Introduction
Diabetes mellitus is a group of metabolic disorders characterized by impaired carbohydrate metabolism, in which the body’s ability to utilize glucose as an energy source is reduced while endogenous glucose production is increased, resulting in persistent hyperglycemia. 1 In parallel, insulin resistance and metabolic stress contribute to progressive dysregulation of glucose homeostasis, making type 2 diabetes mellitus a complex systemic disorder influenced by multiple biochemical and inflammatory pathways.
Pathophysiological mechanisms in type 2 diabetes mellitus
Metabolic stress associated with insulin resistance and type 2 diabetes mellitus activates several stress- and inflammation-related kinases, including IkappaB kinase and c-Jun N-terminal kinase. These pathways contribute to chronic inflammatory signaling and altered insulin responsiveness.
Additional molecular mechanisms involved in disease progression include modulation of:
- Mitogen-activated protein kinase pathways
- Phosphatidylinositol 3-kinase/protein kinase B signaling system
- NF-κB pathway
- Janus kinase/signal transducer and activator of transcription pathway
These signaling cascades collectively influence immune regulation, oxidative stress balance, and inflammatory responses. They also affect the equilibrium between T helper 17 cells and regulatory T cells, contributing to immune dysregulation in metabolic disease states. Furthermore, they regulate cytokine expression, including pro-inflammatory mediators such as TNF-α, IL-1β, IL-6, IL-8, and IL-17, as well as anti-inflammatory cytokines such as IL-2 and IL-10.

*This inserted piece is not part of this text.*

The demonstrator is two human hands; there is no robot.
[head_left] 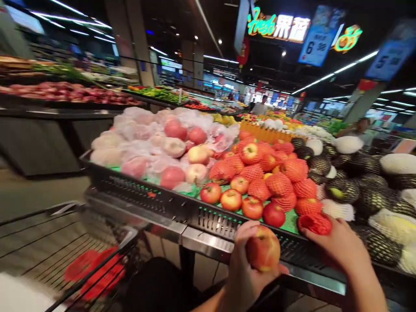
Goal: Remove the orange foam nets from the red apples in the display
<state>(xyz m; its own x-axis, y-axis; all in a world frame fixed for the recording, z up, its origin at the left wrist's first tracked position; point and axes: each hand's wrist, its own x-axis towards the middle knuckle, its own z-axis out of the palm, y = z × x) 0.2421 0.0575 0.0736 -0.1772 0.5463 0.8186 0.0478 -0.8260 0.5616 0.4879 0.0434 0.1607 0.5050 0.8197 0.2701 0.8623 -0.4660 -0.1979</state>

Bioactive profile of Allium sativum (garlic)
Allium sativum (garlic), a member of the Amaryllidaceae family, is widely recognized for its diverse pharmacological properties. It is rich in organosulfur compounds and other bioactive constituents that contribute to its therapeutic actions.2
Key bioactive components include:
- Organosulfur compounds: allicin, alliin, ajoene (E and Z forms), S-allylcysteine, diallyl sulfide, diallyl disulfide, diallyl trisulfide, and vinyl dithiins
- Saponins
- Phenolic compounds such as β-resorcylic acid, pyrogallol, gallic acid, rutin, protocatechuic acid, and quercetin
- Polysaccharides, amino acids, fatty acids, vitamins, and minerals
Allicin, the most biologically active sulfur compound in garlic, is lipophilic and responsible for its characteristic odor and taste. It is formed from alliin through the enzymatic action of alliinase when garlic is crushed or cut, representing a key biochemical activation process.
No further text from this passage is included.